**PROBLEM DESCRIPTION:**
Full transcription, minus images: write out the listing below exactly as it appears.

**DATA SHOWN:**

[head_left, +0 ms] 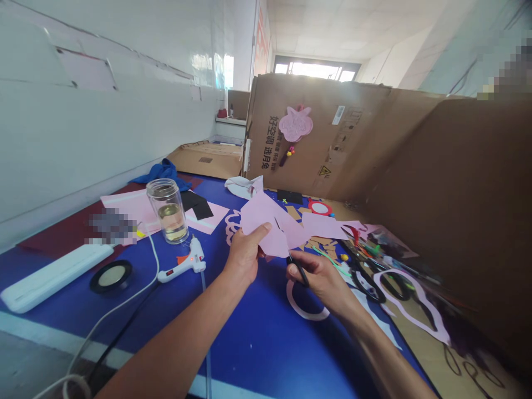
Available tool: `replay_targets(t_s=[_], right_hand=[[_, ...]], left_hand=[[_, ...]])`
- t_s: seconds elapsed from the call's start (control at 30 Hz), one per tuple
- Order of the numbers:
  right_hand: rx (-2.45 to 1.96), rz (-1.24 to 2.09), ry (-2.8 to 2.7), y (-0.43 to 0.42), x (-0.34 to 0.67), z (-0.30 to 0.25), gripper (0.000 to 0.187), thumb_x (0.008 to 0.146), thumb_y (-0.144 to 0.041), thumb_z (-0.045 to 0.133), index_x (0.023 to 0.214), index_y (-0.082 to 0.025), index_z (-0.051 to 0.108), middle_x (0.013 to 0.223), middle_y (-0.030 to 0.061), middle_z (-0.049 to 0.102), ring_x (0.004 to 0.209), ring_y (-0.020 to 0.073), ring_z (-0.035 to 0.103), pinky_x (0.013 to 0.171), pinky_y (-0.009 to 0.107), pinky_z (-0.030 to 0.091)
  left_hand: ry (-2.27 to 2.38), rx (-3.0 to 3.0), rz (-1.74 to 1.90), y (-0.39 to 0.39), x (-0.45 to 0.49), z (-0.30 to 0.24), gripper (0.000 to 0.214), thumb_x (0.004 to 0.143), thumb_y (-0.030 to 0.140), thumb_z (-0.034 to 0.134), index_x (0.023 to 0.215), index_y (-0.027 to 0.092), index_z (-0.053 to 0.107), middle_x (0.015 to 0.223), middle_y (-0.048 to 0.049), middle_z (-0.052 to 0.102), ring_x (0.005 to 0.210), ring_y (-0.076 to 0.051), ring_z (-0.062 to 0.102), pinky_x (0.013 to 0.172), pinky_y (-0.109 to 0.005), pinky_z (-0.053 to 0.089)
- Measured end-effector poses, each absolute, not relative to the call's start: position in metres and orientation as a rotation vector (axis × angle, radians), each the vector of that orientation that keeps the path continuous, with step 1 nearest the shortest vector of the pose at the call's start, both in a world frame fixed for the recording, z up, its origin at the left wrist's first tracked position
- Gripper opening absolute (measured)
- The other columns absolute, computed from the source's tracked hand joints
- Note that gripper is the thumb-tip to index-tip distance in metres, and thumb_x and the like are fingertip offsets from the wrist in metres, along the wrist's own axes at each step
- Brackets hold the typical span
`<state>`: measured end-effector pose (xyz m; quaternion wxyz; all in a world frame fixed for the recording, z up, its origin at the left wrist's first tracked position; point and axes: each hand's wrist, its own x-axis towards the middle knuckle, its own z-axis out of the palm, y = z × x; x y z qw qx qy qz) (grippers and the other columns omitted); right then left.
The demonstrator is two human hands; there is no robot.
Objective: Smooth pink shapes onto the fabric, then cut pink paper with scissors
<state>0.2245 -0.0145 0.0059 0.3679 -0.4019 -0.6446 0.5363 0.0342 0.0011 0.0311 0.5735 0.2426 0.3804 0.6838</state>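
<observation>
My left hand point(244, 252) pinches a sheet of pink paper point(266, 221) and holds it up above the blue table point(257, 343). My right hand point(320, 277) grips black-handled scissors point(296, 267), whose blades reach up into the pink sheet's lower edge. A curved pink paper strip point(300, 309) lies on the table just under my right hand.
A white glue gun point(185, 265) with a lit red lamp lies left of my hands, beside a glass jar point(168, 210) of liquid. A white power strip point(50, 277), a round black lid point(111, 276), cardboard walls point(436, 183) and a second pair of scissors point(369, 277) amid paper scraps surround the area.
</observation>
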Motion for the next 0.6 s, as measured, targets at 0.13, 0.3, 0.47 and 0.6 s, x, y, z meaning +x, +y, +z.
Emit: replay_targets(t_s=[0.13, 0.3, 0.47, 0.6], right_hand=[[-1.035, 1.371, -1.653, -0.0136, 0.2236, 0.0038, 0.053, 0.082, -0.068, 0.088, 0.109, -0.022, 0.088, 0.082, 0.0008, 0.065, 0.075, 0.0181, 0.053, 0.071, 0.031, 0.047], [-1.031, 1.379, -1.645, -0.0142, 0.2217, 0.0058, 0.054, 0.08, -0.069, 0.09, 0.106, -0.021, 0.086, 0.081, 0.0006, 0.064, 0.075, 0.0179, 0.052, 0.07, 0.031, 0.045], [-1.016, 1.431, -1.603, -0.0152, 0.221, 0.0089, 0.055, 0.077, -0.069, 0.095, 0.101, -0.02, 0.085, 0.08, 0.0002, 0.064, 0.074, 0.0165, 0.052, 0.069, 0.03, 0.044], [-0.991, 1.46, -1.59, -0.0154, 0.2234, 0.0065, 0.054, 0.079, -0.067, 0.095, 0.104, -0.02, 0.086, 0.082, 0.0007, 0.067, 0.075, 0.0163, 0.054, 0.07, 0.029, 0.044]], left_hand=[[0.886, 0.566, 1.611, 0.0018, 0.0342, 0.0307, 0.048, 0.06, 0.033, 0.102, 0.098, 0.019, 0.076, 0.074, -0.0023, 0.076, 0.052, -0.016, 0.064, 0.042, -0.025, 0.038], [0.874, 0.571, 1.604, 0.0024, 0.0347, 0.031, 0.045, 0.06, 0.034, 0.102, 0.093, 0.019, 0.074, 0.07, -0.0012, 0.073, 0.047, -0.015, 0.059, 0.04, -0.026, 0.037], [0.869, 0.587, 1.61, 0.0021, 0.0351, 0.0302, 0.046, 0.06, 0.035, 0.101, 0.094, 0.019, 0.074, 0.071, -0.0013, 0.074, 0.049, -0.016, 0.061, 0.04, -0.026, 0.039], [0.891, 0.592, 1.609, 0.0026, 0.0341, 0.0285, 0.047, 0.06, 0.035, 0.101, 0.096, 0.018, 0.075, 0.075, -0.0029, 0.075, 0.052, -0.017, 0.063, 0.039, -0.027, 0.038]])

**WORKED SOLUTION:**
[head_left, +0 ms] 
Available tool: `replay_targets(t_s=[_], right_hand=[[_, ...]], left_hand=[[_, ...]])`
- t_s: seconds elapsed from the call's start (control at 30 Hz), one per tuple
- Order of the numbers:
  right_hand: rx (-2.45 to 1.96), rz (-1.24 to 2.09), ry (-2.8 to 2.7), y (-0.43 to 0.42), x (-0.34 to 0.67), z (-0.30 to 0.25), gripper (0.000 to 0.187), thumb_x (0.008 to 0.146), thumb_y (-0.144 to 0.041), thumb_z (-0.045 to 0.133), index_x (0.023 to 0.214), index_y (-0.082 to 0.025), index_z (-0.051 to 0.108), middle_x (0.013 to 0.223), middle_y (-0.030 to 0.061), middle_z (-0.049 to 0.102), ring_x (0.004 to 0.209), ring_y (-0.020 to 0.073), ring_z (-0.035 to 0.103), pinky_x (0.013 to 0.171), pinky_y (-0.009 to 0.107), pinky_z (-0.030 to 0.091)
  left_hand: ry (-2.27 to 2.38), rx (-3.0 to 3.0), rz (-1.74 to 1.90), y (-0.39 to 0.39), x (-0.45 to 0.49), z (-0.30 to 0.24), gripper (0.000 to 0.214), thumb_x (0.004 to 0.143), thumb_y (-0.030 to 0.140), thumb_z (-0.034 to 0.134), index_x (0.023 to 0.215), index_y (-0.027 to 0.092), index_z (-0.053 to 0.107), middle_x (0.015 to 0.223), middle_y (-0.048 to 0.049), middle_z (-0.052 to 0.102), ring_x (0.005 to 0.210), ring_y (-0.076 to 0.051), ring_z (-0.062 to 0.102), pinky_x (0.013 to 0.172), pinky_y (-0.109 to 0.005), pinky_z (-0.053 to 0.089)
- Measured end-effector poses, each absolute, not relative to the call's start: position in metres and orientation as a rotation vector (axis × angle, radians), each the vector of that orientation that keeps the path continuous, with step 1 nearest the shortest vector of the pose at the call's start, both in a world frame fixed for the recording, z up, its origin at the left wrist's first tracked position
- Gripper opening absolute (measured)
- The other columns absolute, computed from the source's tracked hand joints
- Note that gripper is the thumb-tip to index-tip distance in metres, and thumb_x and the like are fingertip offsets from the wrist in metres, along the wrist's own axes at each step
- Brackets hold the typical span
`<state>`: measured end-effector pose (xyz m; quaternion wxyz; all in a world frame fixed for the recording, z up, its origin at the left wrist's first tracked position; point and axes: each hand's wrist, its own x-axis towards the middle knuckle, its own z-axis out of the palm, y = z × x; x y z qw qx qy qz) (grippers and the other columns omitted); right then left.
The demonstrator is two human hands; there is no robot.
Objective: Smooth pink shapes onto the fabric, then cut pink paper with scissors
<state>0.2245 -0.0145 0.0059 0.3679 -0.4019 -0.6446 0.5363 0.0342 0.0011 0.0311 0.5735 0.2426 0.3804 0.6838</state>
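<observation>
My left hand point(244, 252) pinches a sheet of pink paper point(266, 221) and holds it up above the blue table point(257, 343). My right hand point(320, 277) grips black-handled scissors point(296, 267), whose blades reach up into the pink sheet's lower edge. A curved pink paper strip point(300, 309) lies on the table just under my right hand.
A white glue gun point(185, 265) with a lit red lamp lies left of my hands, beside a glass jar point(168, 210) of liquid. A white power strip point(50, 277), a round black lid point(111, 276), cardboard walls point(436, 183) and a second pair of scissors point(369, 277) amid paper scraps surround the area.
</observation>
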Motion for the next 0.6 s, as measured, targets at 0.13, 0.3, 0.47 and 0.6 s, x, y, z meaning +x, +y, +z.
Emit: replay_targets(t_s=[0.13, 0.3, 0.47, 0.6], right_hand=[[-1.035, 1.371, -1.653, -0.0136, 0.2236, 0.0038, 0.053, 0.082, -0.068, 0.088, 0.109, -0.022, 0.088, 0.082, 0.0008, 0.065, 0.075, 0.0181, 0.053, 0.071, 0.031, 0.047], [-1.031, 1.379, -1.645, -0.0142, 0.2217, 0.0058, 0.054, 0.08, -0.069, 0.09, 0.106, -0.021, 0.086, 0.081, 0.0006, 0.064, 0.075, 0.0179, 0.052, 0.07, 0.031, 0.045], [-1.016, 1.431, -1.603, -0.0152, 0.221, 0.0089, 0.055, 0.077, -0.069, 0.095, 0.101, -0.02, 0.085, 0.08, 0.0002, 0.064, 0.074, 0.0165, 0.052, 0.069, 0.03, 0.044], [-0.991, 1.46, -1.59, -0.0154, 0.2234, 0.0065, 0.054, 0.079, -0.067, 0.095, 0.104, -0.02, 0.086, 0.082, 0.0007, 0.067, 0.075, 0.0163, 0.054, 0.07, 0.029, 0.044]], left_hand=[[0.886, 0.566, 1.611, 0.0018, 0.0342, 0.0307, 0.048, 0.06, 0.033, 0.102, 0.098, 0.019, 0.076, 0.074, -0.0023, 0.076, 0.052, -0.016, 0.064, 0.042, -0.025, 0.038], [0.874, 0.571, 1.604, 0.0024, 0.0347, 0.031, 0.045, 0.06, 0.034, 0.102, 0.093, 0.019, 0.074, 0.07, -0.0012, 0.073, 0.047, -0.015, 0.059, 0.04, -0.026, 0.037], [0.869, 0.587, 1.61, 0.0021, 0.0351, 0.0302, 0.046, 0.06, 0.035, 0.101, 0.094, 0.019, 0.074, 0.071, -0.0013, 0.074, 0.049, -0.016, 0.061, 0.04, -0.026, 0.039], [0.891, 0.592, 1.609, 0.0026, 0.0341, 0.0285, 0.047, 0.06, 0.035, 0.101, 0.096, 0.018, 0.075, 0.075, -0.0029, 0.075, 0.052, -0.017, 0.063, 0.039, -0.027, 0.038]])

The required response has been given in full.